Затем начался новый поток реформ, которые вслед за монетизацией льгот касались социальной сферы. Сферы, крайне чувствительной для людей. Это не западное общество, где речь идёт об абстрактной справедливости, о равноправии мужчин и женщин, о правах секс-меньшинств. Здесь мы далеки от этого. Здесь должны быть проблемы, которые касаются людей каждый день. Чтобы человек прямо ощутил, что его права нарушают, и осознал, что на это необходимо реагировать. И поэтому новый виток антисоциальных реформ, начавшийся после второго мандата Путина, объясняет активизацию на микроуровне, то есть возникновение очень мелких социальных инициатив. В первую очередь в сфере жилья, где возникли и всё ещё возникают сотни инициатив. Отчасти это экологические проблемы или проблемы нарушений прав отдельных категорий — инвалидов, автомобилистов и т. д. С большими трудностями и очень медленно идёт процесс координирования этих инициатив на разных уровнях.
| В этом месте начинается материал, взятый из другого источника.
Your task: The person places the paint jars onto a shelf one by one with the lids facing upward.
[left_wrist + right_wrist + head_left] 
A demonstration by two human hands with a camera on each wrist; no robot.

Затем рабочее движение. Надо отметить, что в 2005 году, когда начался последний подъём активности разных социальных категорий, новое профсоюзное, рабочее движение практически отсутствовало, а потому почти не участвовало в уличной, забастовочной борьбе. Подъём активности рабочего движения пришёлся уже на конец 2006 года.
Сегодня много говорится о росте рабочего движения, развитии новых альтернативных профсоюзов. Но несмотря на все успехи профсоюзов, между прочим, информационно поддержанных разными медиа, массового характера рабочее движение не приобрело. Какой сейчас этап, на ваш взгляд, оно переживает? В чём главное препятствие активизации движения, участников?
То, что происходит сейчас в рабочем движении, может показаться каплей в море, если судить по тому, что у нас было в период 90-х. Но если сравнивать с тем, что было в начале 2000-х, то это просто рай. В ИКД мы отметили как минимум 35 трудовых конфликтов за прошедший год. Конечно, это мало для такой огромной страны, как Россия, но, тем не менее, это стоит отметить.
Есть качественные сдвиги. О чём речь? Перед нами новые типы конфликтов. Об этом говорит и Кагарлицкий. Это конфликты наступательные. Это не бунты людей, которые уже несколько месяцев не получают зарплату. Это уже протест людей, которые получают зарплату и которым не нравится наплевательское отношение к себе со стороны менеджмента. Я не говорю, что сейчас рождается рабочий класс. Я так не считаю. Но какое-то минимальное классовое сознание, основанное на чувстве принадлежности к определённой социальной группе — рабочей в данном случае, присутствует. И рабочие осознают, что их интересы прямо противоречат интересам работодателей.
Рабочие на тех заводах, где я проводила исследования, отмечают, что они стали получать меньше из-за инфляции последних месяцев. Инфляция сыграла большую роль как фактор недовольства. Этого, конечно мало, но фоновое недовольство необходимо, чтобы люди подключились к каким-то протестным акциям. Рабочие отмечают также разницу между своими зарплатами и зарплатами менеджмента компании. Они отмечают рост прибыли предприятия, основываясь на открытых источниках, где публикуются эти цифры. Например, «АвтоВАЗ». Прибыль была опубликована. Она резко выросла как раз в 2007 году. Цифры зарплат руководителей тоже были опубликованы, потому что шла предвыборная кампания, и директоры участвовали в выборах. Всё это было на слуху, и люди говорили о безумной разнице в зарплатах. Такое недовольство, я думаю, испытывает большинство, но это не значит, что оно выливается в трудовые конфликты. Это фон, так же, как экономический рост или стабилизация.